Only the pictures should be dropped; every line of the data must come back exactly as written.
Start of COLLECTED DATA
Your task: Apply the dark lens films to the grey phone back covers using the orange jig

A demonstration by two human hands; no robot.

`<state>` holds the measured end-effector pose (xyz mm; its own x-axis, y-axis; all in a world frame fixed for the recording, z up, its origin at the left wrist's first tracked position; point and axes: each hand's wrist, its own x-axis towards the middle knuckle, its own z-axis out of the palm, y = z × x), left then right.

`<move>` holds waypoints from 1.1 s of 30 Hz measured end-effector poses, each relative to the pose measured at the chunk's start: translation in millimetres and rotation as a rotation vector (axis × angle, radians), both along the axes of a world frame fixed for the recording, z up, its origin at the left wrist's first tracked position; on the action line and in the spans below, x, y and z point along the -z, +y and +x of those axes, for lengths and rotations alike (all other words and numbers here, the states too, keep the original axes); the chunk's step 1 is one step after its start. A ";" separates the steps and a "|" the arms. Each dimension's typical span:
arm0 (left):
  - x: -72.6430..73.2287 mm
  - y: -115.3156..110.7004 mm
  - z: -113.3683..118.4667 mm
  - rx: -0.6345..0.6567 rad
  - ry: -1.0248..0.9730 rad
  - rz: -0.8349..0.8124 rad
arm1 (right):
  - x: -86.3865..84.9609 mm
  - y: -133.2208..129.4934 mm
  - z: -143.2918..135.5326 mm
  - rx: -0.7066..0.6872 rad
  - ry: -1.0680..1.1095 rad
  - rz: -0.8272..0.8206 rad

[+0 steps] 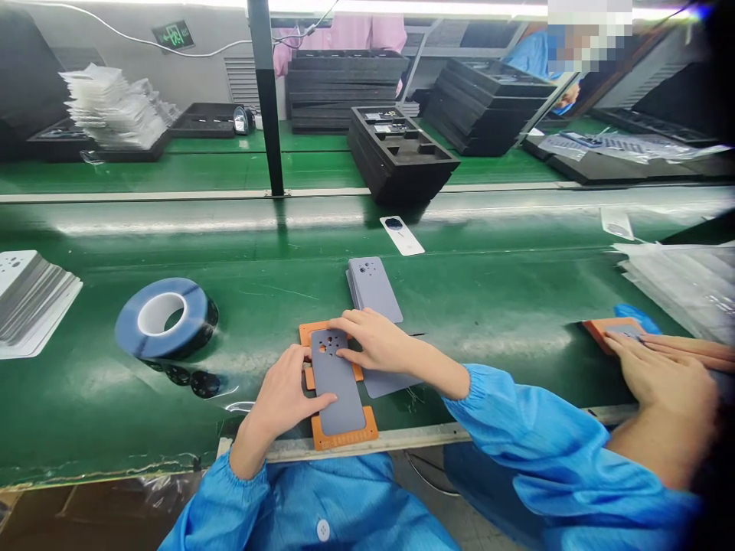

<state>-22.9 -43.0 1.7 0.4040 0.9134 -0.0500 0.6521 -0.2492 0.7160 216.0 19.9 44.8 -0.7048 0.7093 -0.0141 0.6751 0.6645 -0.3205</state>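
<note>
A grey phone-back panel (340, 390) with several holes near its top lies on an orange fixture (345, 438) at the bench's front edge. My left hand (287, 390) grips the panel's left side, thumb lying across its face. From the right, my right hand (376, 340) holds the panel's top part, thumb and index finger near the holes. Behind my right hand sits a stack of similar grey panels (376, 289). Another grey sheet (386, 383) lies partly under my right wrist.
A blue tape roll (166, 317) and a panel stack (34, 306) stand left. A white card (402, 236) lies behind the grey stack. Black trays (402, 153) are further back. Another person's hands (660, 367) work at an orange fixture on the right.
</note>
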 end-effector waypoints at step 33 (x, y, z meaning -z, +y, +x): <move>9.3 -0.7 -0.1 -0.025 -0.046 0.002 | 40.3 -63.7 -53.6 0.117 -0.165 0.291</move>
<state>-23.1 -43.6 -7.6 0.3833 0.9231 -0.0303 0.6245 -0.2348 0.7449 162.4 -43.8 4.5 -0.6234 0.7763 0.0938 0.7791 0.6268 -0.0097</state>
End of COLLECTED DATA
#### [RESPONSE TO THIS EXERCISE]
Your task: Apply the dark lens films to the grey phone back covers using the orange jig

A demonstration by two human hands; no robot.

`<state>` holds the measured end-effector pose (xyz mm; its own x-axis, y-axis; all in a world frame fixed for the recording, z up, its origin at the left wrist's first tracked position; point and axes: each hand's wrist, its own x-axis towards the middle knuckle, its own z-axis out of the palm, y = z × x), left then right.

`<move>` holds waypoints from 1.1 s of 30 Hz measured end-effector poses, each relative to the pose measured at the chunk's start: translation in millimetres and rotation as a rotation vector (axis × angle, radians), both along the axes of a world frame fixed for the recording, z up, its origin at the left wrist's first tracked position; on the action line and in the spans below, x, y and z point along the -z, +y and +x of those axes, for lengths and rotations alike (all other words and numbers here, the states too, keep the original axes); the chunk's step 1 is one step after its start. A ";" separates the steps and a "|" the arms. Each dimension's typical span:
arm0 (left):
  - x: -72.6430..73.2287 mm
  - y: -115.3156..110.7004 mm
  - z: -113.3683..118.4667 mm
  - rx: -0.6345..0.6567 rad
  - ry: -1.0248..0.9730 rad
  - rz: -0.8349..0.8124 rad
arm1 (right):
  - x: -86.3865..84.9609 mm
  - y: -133.2208..129.4934 mm
  - z: -143.2918..135.5326 mm
  - rx: -0.7066..0.6872 rad
  - ry: -1.0680..1.1095 rad
  - rz: -0.8272..0.8206 rad

[+0 steps] 

<state>-22.9 -43.0 1.7 0.4040 0.9134 -0.0500 0.6521 -0.2492 0.7160 216.0 19.9 44.8 -0.7048 0.7093 -0.0141 0.6751 0.6645 -0.3205</state>
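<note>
A grey phone-back panel (340, 390) with several holes near its top lies on an orange fixture (345, 438) at the bench's front edge. My left hand (287, 390) grips the panel's left side, thumb lying across its face. From the right, my right hand (376, 340) holds the panel's top part, thumb and index finger near the holes. Behind my right hand sits a stack of similar grey panels (376, 289). Another grey sheet (386, 383) lies partly under my right wrist.
A blue tape roll (166, 317) and a panel stack (34, 306) stand left. A white card (402, 236) lies behind the grey stack. Black trays (402, 153) are further back. Another person's hands (660, 367) work at an orange fixture on the right.
</note>
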 end-effector waypoints at step 33 (x, y, z meaning -z, +y, +x): <move>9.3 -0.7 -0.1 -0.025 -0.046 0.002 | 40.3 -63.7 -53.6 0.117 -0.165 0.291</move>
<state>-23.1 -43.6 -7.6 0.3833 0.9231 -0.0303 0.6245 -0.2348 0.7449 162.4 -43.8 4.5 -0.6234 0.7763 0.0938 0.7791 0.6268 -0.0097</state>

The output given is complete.